SGI to Scale Linux Across 1024 CPUs
im333mfg writes "ComputerWorld has an article up about an upcoming SGI Machine, being built for the National Center for Supercomputing Applications, "that will run a single Linux operating system image across 1,024 Intel Corp. Itanium 2 processors and 3TB of shared memory.""
Sweet, now we'll be able to run Doom3 at highest detail in *SOFTWARE*-rendering mode!
But does it run--crap. I mean what about a Beowulf--doh!
Damn you SGI!
Why not fork?
Yeah, but can it run Longhorn?
Intel's sales figures for Itanic^Hum CPUs more than doubled as a result.
--
"Open source is good." - Steve Jobs
"Open source is evil." - Microsoft
It seems that if they pull this off one of the dtrongholds of solaris (namely massivly parralell computing) will have been conqurered by linux. I wonder how sun are feeling at the moment?
Hmm, quite possibly.
"Proudly Posting Without Reading The Article"
Obviously this would be overkill for doom3(altho I'd still like to have it in my apartment as a space heater/server)! Ok, so it would be more than a space heater; I'd have to run my a/c 24/7/365.25, with all my windows open in the winter. But rendering would be sooooo sweet.
The link to the press release as of July 14.
CC.
TaijiQuan (Huang, 5 loosenings)
so does this mean KDE and Openoffice will finally run at decent speed?
No, you're going to need quantum computing for that.
...how easy it is to install printer and sound drivers?
Microsoft made a statement today reminding everyone that Windows Server 2003 can handle as many as 32 processors, at the same time even.
When shown the report about Linux running on 1024 processors, Gates purportedly responded, "32 processors ought to be enough for anybody."
Unknown host pong.
They decided it was too RISCy maybe?
Why not fork?
yes, according to the project leader "on this supercomputer, OpenOffice will finally *run* at decent speed, but waiting for the JVM to start up will still be a bitch" As for KDE, he stated "we're still waiting for the qt toolkit to initialize, but we're confident we can be fully logged in before August"
you should see the specs for longhorn's minimum install...
Join Team Mozilla #38050 Folding@home
AMD and Intel happened. What do you think is running your computer right now (assuming it's an x86)? It a RISC chip that has x86 translater attached, the core of the chip is RISC.
They said Itanium cluster, not VAX cluster!
Well, this system is neither RISC nor CISC. Itaniums are VLIW. IIRC, it too does have an x86 translator somewhere, but they work far better with native code.
Scientific computing means data crunching (floating point). Complex, powerful processors are needed. The "stupider, but more" tradeoff doesn't work anymore. Sun processors have fallen behind in this respect.
The Raven
RISC stands for "reduced instruction set computer". It made sense in the 1980's when the "CISC", complex instruction set computers, took tens or hundreds of clock cycles to execute some instructions. With RISC one had less instructions, but each instruction executed in less clock cycles, resulting in a faster computer. Today, CPU's with full-size instruction sets execute most of them as fast as a RISC CPU does, so there is no need to limit the instruction set anymore. Even such complex instructions as multyplying double-precision floating point numbers are executed in a single clock cycle in a Pentium 4.

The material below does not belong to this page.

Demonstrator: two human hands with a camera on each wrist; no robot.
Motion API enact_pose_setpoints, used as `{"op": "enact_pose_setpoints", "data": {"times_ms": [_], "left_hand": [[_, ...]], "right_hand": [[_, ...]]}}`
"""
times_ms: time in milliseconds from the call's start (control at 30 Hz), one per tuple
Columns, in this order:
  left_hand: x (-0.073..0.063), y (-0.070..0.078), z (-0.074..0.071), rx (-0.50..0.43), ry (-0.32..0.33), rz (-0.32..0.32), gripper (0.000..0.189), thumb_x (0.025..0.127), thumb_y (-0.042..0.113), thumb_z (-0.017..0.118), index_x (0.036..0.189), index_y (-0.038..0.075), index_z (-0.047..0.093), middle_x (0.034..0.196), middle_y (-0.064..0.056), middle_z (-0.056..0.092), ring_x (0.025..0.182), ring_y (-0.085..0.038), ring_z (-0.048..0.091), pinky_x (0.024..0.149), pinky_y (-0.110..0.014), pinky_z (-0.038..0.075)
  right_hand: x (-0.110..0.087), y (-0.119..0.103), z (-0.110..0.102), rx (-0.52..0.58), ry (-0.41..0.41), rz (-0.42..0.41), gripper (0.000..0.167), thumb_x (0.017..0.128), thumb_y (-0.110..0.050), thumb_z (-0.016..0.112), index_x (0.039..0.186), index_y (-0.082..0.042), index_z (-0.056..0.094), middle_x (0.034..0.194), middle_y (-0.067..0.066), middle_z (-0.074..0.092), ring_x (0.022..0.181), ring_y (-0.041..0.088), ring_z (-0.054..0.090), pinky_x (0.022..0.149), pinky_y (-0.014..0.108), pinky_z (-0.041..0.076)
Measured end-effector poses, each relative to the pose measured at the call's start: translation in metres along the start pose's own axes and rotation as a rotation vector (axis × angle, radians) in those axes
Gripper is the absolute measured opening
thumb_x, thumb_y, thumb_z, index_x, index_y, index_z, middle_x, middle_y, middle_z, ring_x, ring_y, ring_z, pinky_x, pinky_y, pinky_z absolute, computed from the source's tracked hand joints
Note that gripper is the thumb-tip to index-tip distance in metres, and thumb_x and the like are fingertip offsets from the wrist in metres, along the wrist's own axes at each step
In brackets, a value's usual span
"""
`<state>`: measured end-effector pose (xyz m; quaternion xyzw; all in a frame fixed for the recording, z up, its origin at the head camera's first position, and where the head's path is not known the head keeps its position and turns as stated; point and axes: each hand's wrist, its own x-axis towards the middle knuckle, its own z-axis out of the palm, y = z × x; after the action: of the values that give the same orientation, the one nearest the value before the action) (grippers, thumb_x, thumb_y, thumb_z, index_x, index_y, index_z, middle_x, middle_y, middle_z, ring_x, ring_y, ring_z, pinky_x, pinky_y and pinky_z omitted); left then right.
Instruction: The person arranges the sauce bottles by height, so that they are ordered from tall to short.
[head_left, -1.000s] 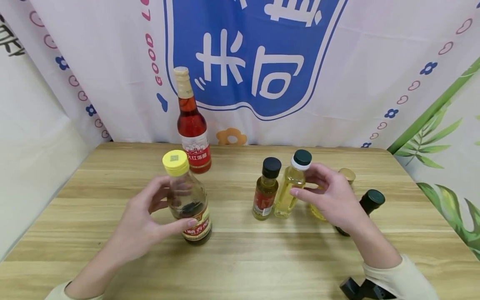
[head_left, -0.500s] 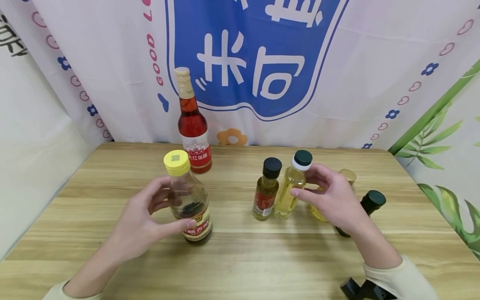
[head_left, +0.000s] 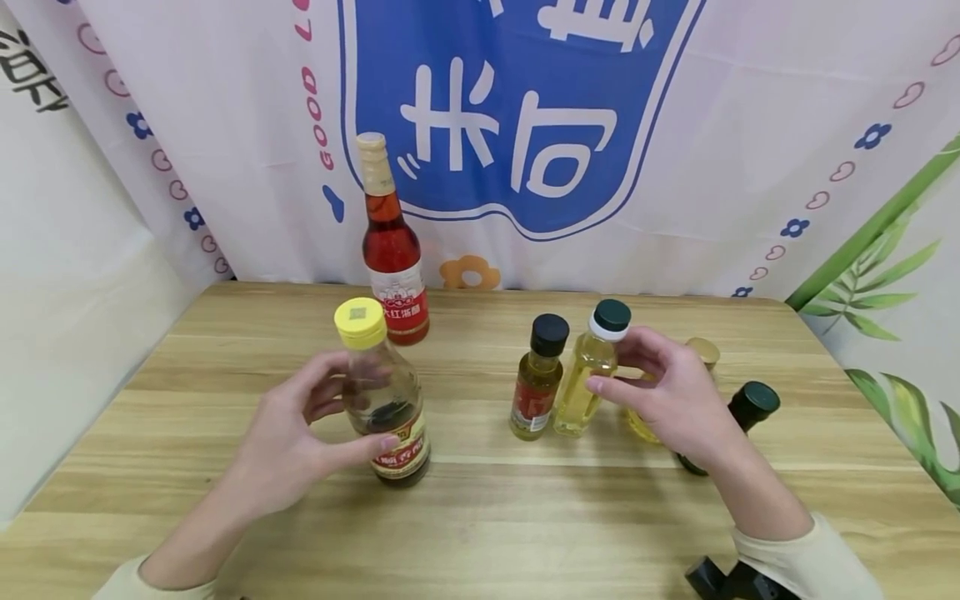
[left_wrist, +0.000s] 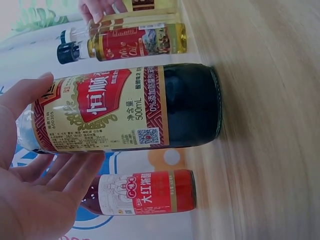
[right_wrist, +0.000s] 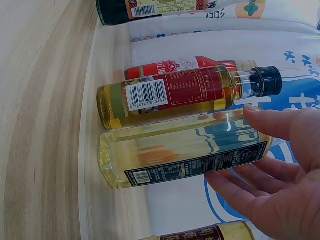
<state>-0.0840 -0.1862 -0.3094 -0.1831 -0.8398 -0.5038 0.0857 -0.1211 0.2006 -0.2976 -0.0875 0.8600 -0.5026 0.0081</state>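
Observation:
My left hand [head_left: 292, 454] grips a vinegar bottle [head_left: 386, 383] with a yellow cap and dark liquid in its lower part. Its thumb lies along the front label, the fingers behind the glass. In the left wrist view the bottle's base [left_wrist: 195, 105] is right at the tabletop. My right hand [head_left: 671, 392] holds a clear bottle of pale yellow oil [head_left: 581, 387] with a dark green cap, thumb on one side and fingers on the other. Just left of it stands a small olive oil bottle [head_left: 536, 387], black-capped and red-labelled.
Behind the vinegar stands a tall bottle of red vinegar [head_left: 392, 250]. Partly hidden by my right hand and forearm are a gold-capped bottle [head_left: 703, 350] and a dark bottle with a green cap [head_left: 753, 402]. A printed curtain [head_left: 247, 208] hangs at the back edge of the wooden table [head_left: 480, 525].
The head view has shifted a little, so everything appears slightly farther right. Both hands keep their hold, and the bottles stay in the same places relative to each other.

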Motion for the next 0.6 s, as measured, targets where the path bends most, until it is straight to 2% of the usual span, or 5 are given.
{"op": "enact_pose_setpoints", "data": {"times_ms": [200,400,600], "left_hand": [[-0.0012,0.0005,0.0009,0.010,0.008,-0.040,0.068,0.077,0.015,0.096,0.136,0.014,0.061,0.129,-0.003,0.075,0.112,0.001,0.070,0.095,-0.012,0.057],[-0.0015,0.0010,0.0036,-0.021,0.032,-0.042,0.068,0.076,0.012,0.097,0.135,0.014,0.063,0.128,-0.003,0.076,0.112,-0.001,0.071,0.095,-0.014,0.059],[-0.0016,0.0061,0.0043,-0.054,0.050,-0.123,0.068,0.077,0.015,0.097,0.136,0.014,0.064,0.129,-0.003,0.077,0.113,-0.003,0.072,0.096,-0.014,0.058]], "right_hand": [[-0.0002,0.0004,-0.0003,-0.004,-0.001,0.005,0.053,0.094,-0.022,0.083,0.141,-0.011,0.061,0.130,0.014,0.069,0.121,0.029,0.069,0.096,0.021,0.062],[-0.0007,0.0010,0.0001,-0.006,0.000,0.005,0.053,0.094,-0.022,0.083,0.141,-0.010,0.061,0.131,0.015,0.069,0.121,0.029,0.069,0.096,0.021,0.062],[-0.0004,0.0007,-0.0003,-0.017,-0.001,-0.007,0.052,0.094,-0.024,0.083,0.141,-0.011,0.062,0.130,0.013,0.070,0.121,0.027,0.068,0.096,0.018,0.061]]}}
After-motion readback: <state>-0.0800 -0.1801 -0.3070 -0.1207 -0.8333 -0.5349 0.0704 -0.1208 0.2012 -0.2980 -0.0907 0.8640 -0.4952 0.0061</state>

Sun hardware has additional, wonderful resiliency features like - allowing cpu's to "fail-over" to other cpus in case of failure. The same holds true for memory, network interfaces, etc. Solaris is aware of these hardware features and can "map out" the bad memory and cpus on the fly (or allow swap-in replacements). The engineers can then replace the broken cpus/memory/interfaces WITHOUT BRINGING THE MACHINE DOWN. This lends itself to an environment than can enjoy nearly 100% uptime. Finally, since Sun has been doing the "lots of cpus" thing for many years, their process management and scalability tends to be much better.
I don't work for Sun, I'm just an SA that deals with both Solaris and Linux boxes. You don't pick sun for just "lots of cpus", you pick it for a very scalable OS and amazing hardware that allows for a very, very solid datacenter. If downtime costs a lot (ie. you lose a lot of money for being down), you should have Sun and/or IBM zseries hardware. Unfortunately those features cost a lot and most times you can use Linux clustering instead for a fraction of the cost and a high percentage of the availability.

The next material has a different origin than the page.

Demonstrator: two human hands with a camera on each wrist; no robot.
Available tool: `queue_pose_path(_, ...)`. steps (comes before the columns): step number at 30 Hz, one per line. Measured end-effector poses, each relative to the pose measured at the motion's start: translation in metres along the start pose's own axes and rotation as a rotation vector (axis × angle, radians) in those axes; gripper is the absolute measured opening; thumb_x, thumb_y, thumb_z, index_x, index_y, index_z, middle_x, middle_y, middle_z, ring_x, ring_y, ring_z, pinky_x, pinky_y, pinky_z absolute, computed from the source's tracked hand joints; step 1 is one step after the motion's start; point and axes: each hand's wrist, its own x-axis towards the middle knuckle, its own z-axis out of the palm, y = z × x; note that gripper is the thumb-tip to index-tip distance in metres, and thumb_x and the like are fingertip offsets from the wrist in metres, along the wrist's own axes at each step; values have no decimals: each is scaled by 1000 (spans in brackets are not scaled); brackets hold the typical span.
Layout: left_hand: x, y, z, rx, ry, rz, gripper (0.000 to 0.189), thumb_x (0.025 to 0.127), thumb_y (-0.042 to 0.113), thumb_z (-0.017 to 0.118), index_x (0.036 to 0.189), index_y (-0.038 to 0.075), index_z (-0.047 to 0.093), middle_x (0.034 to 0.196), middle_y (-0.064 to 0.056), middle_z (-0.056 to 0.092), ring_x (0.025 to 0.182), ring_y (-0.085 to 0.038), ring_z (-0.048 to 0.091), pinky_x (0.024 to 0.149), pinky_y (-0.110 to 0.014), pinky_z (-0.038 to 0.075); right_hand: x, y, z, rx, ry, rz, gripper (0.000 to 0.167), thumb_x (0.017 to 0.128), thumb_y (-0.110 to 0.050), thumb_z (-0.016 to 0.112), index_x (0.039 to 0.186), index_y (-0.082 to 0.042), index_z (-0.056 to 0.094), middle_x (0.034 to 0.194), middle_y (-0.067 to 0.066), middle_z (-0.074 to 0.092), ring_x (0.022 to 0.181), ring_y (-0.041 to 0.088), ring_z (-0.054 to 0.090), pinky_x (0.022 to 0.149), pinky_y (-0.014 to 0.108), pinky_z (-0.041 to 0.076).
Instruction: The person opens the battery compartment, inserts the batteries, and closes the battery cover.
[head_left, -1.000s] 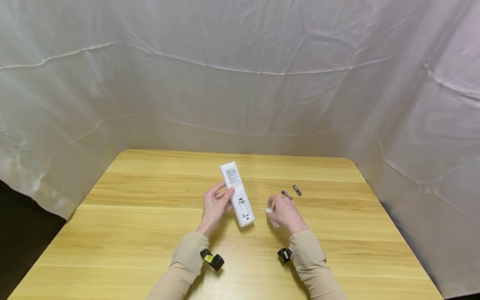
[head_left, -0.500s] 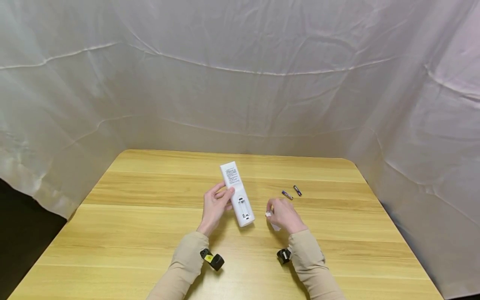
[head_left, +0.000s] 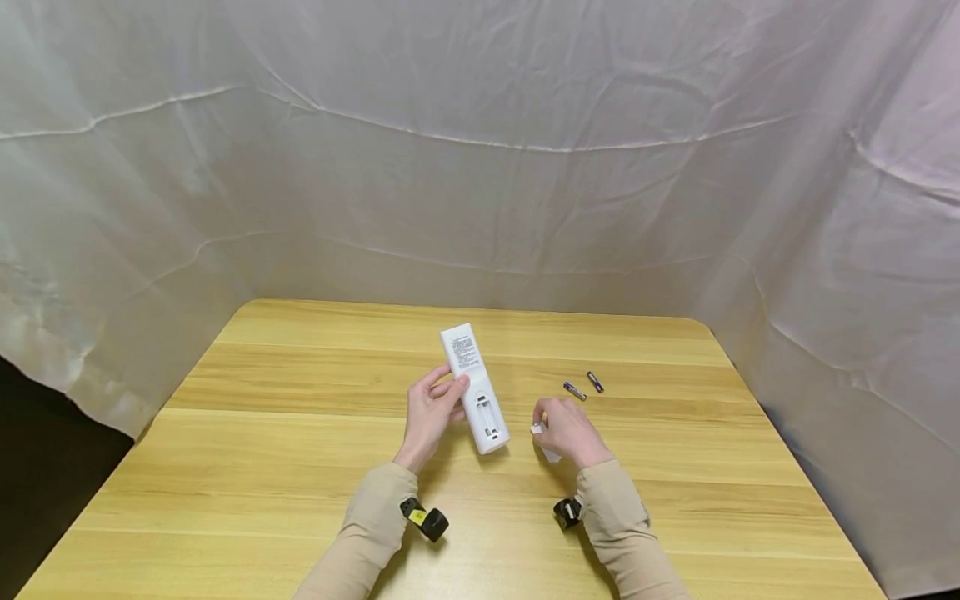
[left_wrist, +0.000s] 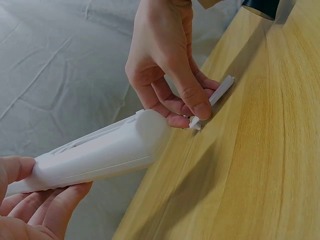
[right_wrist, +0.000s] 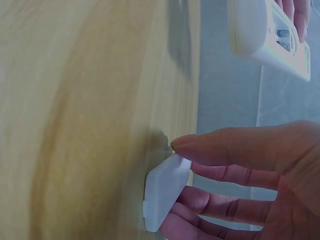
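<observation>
My left hand (head_left: 431,410) grips a white remote control (head_left: 469,360) by its side, thumb over the edge. Its back faces up, with a printed label and an uncovered battery compartment (head_left: 488,418) showing metal contacts. To its right, my right hand (head_left: 570,429) pinches a small white battery cover (right_wrist: 167,192) between thumb and fingers. In the right wrist view the cover is tilted, with its lower edge right at the tabletop. The left wrist view shows the remote raised above the table, its end pointing toward the right hand.
Two small batteries, a nearer battery (head_left: 575,390) and a farther battery (head_left: 595,382), lie just beyond the right hand. All this is on a wooden table (head_left: 300,483). A pale cloth curtain (head_left: 480,167) hangs behind the table and at its sides.
The right hand has shifted slightly with the battery cover, uncovering more of the nearer battery. The left hand and the remote control have stayed in place.
</observation>
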Motion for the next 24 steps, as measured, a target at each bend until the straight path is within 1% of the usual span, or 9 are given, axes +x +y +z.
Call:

With the exception of the NUMA stuff, is there software available to re-create this? I'm not even sure what to search for; would this still be considered a "cluster"?
They bought HP's overstock of them for pennies on the dollar.
I wish I had that much disk space...
True. There are at least two different x86 emulators available. There is the HW one that is built in and the newer and faster IA-32 Execution Layer (currently only available for windows).
RISC and CISC offer no final advantage over the other, so the one that dominated is the one that was here first.
Quick examples: RISC use less power because it has less logic? No, it needs to run at a higher frequency to maintain the same speed as a slower CISC.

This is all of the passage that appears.